Apreendi que, equivocadamente, o Brasil reconhece como “autoridade” nas polícias os oficiais e delegados. Mesmo que não sejam eles que efetivem o trabalho junto à população. Recebem os maiores investimentos na qualificação, no treinamento, na capacitação e na atenção do que os agentes policiais (militares e civis) que prestam o serviço diretamente a sociedade.
Conseqüentemente, pelo exposto, não proponho uma cisão entre superiores e subalternos.

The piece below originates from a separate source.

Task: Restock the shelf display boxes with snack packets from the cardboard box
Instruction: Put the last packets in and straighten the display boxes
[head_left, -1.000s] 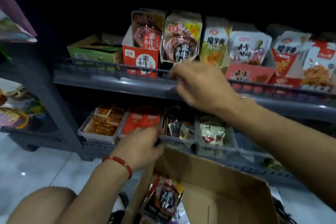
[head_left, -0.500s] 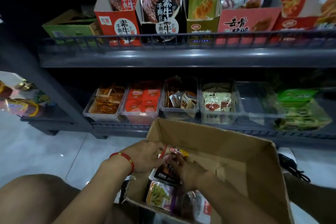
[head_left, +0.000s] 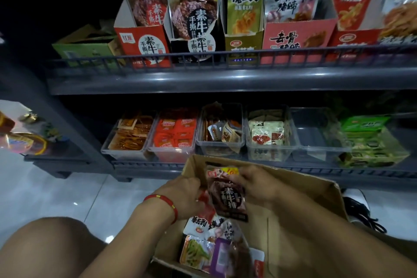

O que quero afirmar é que o Estado precisa entender que qualquer mudança que possa ser pensada ou gerada que vise à eficácia da atividade policial, com a redução da violência e da criminalidade (homicídios), ampliando a satisfação da população com o trabalho dessas forças policiais deverá passar por um DIAGNÓSTICO que garanta aos servidores policiais de base receber investimentos prioritariamente como forma de serem sensibilizados das novas concepções fazendo-as fluír para a prática operacional.
O quadro policial brasileiro, agentes de policia e “praças” das policiais militares, em sua maciça maioria são mal selecionados, precariamente formados e não recebem capacitação permanente. Os governantes, muitas vezes equivocadamente orientados, investem em grandes eventos de capacitação no qual apenas um grupo seleto, distantes da operacionalidade, tem acesso se beneficiando de um conhecimento que não transmitem a coletividade policial. Esta ação se repete exaustivamente.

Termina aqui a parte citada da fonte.